The best place to begin implementing efficiency is through efficiency itself—improved insulation. Setting the stage for the consideration of lower utility bills will be a presentation by Jim Lamb in which he will explain how to use solar energy, conservation and sustainability for maximum payback with minimal environmental impact. He will provide guidelines for evaluating a family’s energy profile, their best options for solar systems, and will also address the often-voiced concern of payback.
Dave Kozlowski’s overview will provide guidelines on “greening” home remodeling based on years of helping people achieve the green house they hoped for a at lower cost than standard. He will also point out the benefits of green remodeling and using earth-friendly material efficiently for improving air quality and comfort, and reducing energy and water use. Samples of green building materials will be available for examination.
Back by popular demand is a “Tale of two houses” by Roland Wolff, who winterized a northern Wisconsin home for year-round use. After a year of job-imposed exile, he and his wife returned to the 150-year-old farmhouse of their dreams realizing that winter is a big part of life there. Learn how they made the transition from windows that blew out candles to a soundproof, leakproof home.
Natural home design by Lou Host-Jablonski will explain the use of straw-clay construction, which uses all-natural, often locally obtained materials, to build an efficient, low-toxin home. He will continue the demonstration with Jim Hutchison, who used the technique to build a large straw-clay farm shed.
Do-it-yourselfers will enjoy the presentation by college students of Andy Erbach, who designed, built and installed a home solar heating system, and Robert Croteau’s demonstration of a low-cost solar hot air collector that can be built in a weekend.

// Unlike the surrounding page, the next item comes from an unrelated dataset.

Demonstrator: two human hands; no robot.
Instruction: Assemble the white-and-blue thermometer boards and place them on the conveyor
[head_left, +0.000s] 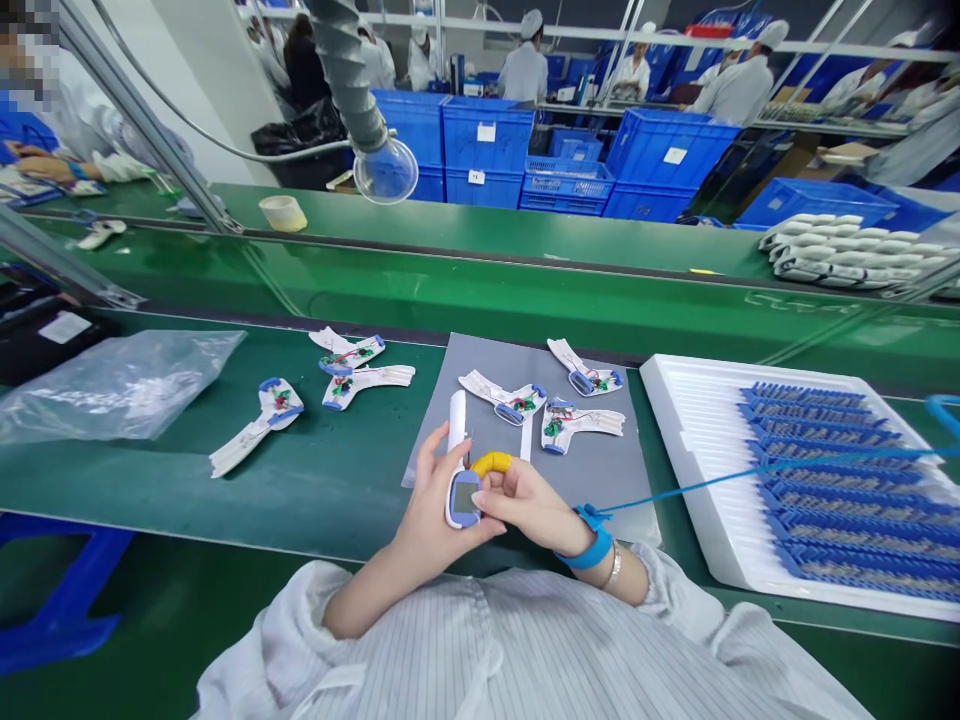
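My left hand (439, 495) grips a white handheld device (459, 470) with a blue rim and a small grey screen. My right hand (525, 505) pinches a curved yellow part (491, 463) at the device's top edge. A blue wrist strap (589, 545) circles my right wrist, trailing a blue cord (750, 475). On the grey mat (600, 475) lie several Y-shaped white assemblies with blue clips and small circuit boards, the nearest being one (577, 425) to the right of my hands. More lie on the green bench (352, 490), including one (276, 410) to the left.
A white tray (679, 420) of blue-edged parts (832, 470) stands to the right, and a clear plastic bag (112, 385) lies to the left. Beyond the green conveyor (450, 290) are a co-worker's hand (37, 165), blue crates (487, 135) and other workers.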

Research-oriented audiences will enjoy Bill Miller’s report of four energy-efficient homes built with different energy-saving materials and designs with the goal of re-using energy use by 50 percent.

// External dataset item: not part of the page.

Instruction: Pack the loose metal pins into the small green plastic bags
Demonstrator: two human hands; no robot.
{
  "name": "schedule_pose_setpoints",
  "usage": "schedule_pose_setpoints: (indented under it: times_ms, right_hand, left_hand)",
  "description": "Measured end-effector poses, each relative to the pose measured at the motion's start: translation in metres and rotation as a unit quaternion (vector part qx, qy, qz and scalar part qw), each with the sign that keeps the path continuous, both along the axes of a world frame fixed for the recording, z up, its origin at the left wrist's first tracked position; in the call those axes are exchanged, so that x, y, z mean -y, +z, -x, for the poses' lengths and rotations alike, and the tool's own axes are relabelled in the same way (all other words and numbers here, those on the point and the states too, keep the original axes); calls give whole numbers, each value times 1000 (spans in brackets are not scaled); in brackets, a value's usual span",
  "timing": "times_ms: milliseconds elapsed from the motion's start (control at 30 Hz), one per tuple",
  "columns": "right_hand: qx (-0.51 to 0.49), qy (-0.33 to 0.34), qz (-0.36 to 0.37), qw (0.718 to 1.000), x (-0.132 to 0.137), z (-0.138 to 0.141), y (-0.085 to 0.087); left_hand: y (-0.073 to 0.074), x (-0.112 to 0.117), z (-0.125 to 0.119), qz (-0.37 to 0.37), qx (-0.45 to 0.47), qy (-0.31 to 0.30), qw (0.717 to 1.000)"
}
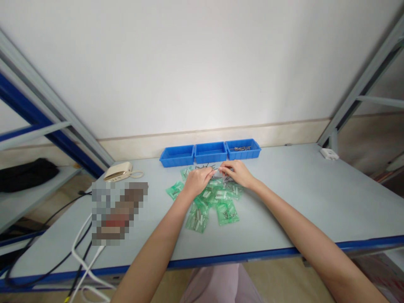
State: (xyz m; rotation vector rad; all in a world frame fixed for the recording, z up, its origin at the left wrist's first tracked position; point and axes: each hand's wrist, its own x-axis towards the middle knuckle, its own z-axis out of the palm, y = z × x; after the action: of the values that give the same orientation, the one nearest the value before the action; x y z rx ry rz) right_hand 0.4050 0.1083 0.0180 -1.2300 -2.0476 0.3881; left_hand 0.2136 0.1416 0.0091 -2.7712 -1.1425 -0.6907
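My left hand [200,180] and my right hand [237,172] meet over the middle of the table, fingertips pinched close together. Between them shows a thin metal rod [217,169], too small to make out its exact kind. Loose thin metal pieces [205,166] lie just behind my left fingers, partly hidden. Below and around both hands spread several green clear plastic bags [227,212] with small metal and pale parts inside. One such bag [198,219] lies nearest the front edge, and another [175,190] is left of my left hand.
Three blue bins stand in a row by the wall: a left bin [176,161], a middle bin [211,158] and a right bin [244,154] holding metal rods [241,148]. At left are a white box [118,171], a blurred-out object [120,214] and cables [77,248].
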Motion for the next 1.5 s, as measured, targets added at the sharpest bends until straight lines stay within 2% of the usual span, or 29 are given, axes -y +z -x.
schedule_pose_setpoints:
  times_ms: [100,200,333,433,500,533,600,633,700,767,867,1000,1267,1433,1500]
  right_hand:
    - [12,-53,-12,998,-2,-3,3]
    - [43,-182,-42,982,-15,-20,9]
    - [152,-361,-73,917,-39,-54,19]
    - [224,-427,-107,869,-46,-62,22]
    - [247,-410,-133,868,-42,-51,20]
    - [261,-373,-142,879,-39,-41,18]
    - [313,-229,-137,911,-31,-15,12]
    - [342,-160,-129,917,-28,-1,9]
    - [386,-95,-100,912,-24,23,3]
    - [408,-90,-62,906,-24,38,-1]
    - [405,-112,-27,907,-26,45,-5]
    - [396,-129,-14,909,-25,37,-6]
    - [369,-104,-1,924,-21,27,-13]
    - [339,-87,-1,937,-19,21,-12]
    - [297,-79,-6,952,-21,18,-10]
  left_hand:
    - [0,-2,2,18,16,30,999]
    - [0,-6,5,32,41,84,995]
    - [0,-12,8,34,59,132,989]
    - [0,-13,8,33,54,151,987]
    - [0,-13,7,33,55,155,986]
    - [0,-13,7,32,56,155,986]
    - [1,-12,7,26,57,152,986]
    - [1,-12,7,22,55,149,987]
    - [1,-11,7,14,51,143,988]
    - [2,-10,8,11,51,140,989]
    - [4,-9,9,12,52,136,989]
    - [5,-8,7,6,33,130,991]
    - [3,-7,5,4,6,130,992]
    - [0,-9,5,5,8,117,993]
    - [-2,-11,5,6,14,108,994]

For those who want to follow a model, a session on “Demystifying LEED for homes” by Jason LaFleur will explain what LEED means and how individuals can use its guidelines to improve their homes.
Still further is building an entirely new house. Although the square footage of American homes has increased dramatically during the past half century, the trend may be reversing itself. Many households consist of only one person who does not need that much space. Kevin Donovan will propose a 1,000-square-foot house that will use 80 percent less energy than a traditionally-built similar-sized house, but will cost only $100,000. He will also outline his plan for learning through participation in the actual building of the house, which should begin sometime within the next year.

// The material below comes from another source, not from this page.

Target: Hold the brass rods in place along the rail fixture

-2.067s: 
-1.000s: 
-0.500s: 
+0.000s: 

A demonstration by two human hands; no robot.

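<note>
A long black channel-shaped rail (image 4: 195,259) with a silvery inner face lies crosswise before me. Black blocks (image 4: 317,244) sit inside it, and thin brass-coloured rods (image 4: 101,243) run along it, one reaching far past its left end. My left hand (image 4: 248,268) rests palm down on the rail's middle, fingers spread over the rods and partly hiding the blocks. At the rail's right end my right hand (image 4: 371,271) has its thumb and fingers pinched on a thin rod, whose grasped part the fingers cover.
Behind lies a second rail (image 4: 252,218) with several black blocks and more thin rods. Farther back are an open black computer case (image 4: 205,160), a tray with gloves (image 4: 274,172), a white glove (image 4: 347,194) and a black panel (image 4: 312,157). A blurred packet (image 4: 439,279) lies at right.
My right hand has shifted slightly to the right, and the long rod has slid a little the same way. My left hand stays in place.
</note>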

Rick and Seth McCanse will lead a discussion focused about building efficient houses, covering factors that should be considered before building an energy-efficient new home.
This will be a beneficial weekend for improvement-oriented homeowners.
Major sponsors of the Aug. 7-8 fair include The Illinois Clean Energy Community Foundation, the Illinois Environmental Protection Agency, The Rock River Times, ComEd and Clean Line Energy Partners.
Drs. Robert and Sonia Vogl are founders and officers of the Illinois Renewable Energy Association (IREA) and coordinate the annual Renewable Energy and Sustainable Lifestyle Fair. The Vogls and the IREA are members of the Environmental Hall of Fame. Dr. Robert Vogl is vice president of Freedom Field, and Dr. Sonia Vogl is a member of Freedom Field’s Executive Committee. The Vogls consult on energy efficiency, renewable energy and green building. They have 3.2 kW of PV and a 1 kW wind generator at their home. Forty acres of their 180-acre home farm are in ecological restorations. They are active in preserving natural areas and are retired professors from Northern Illinois University. E-mail email@example.com.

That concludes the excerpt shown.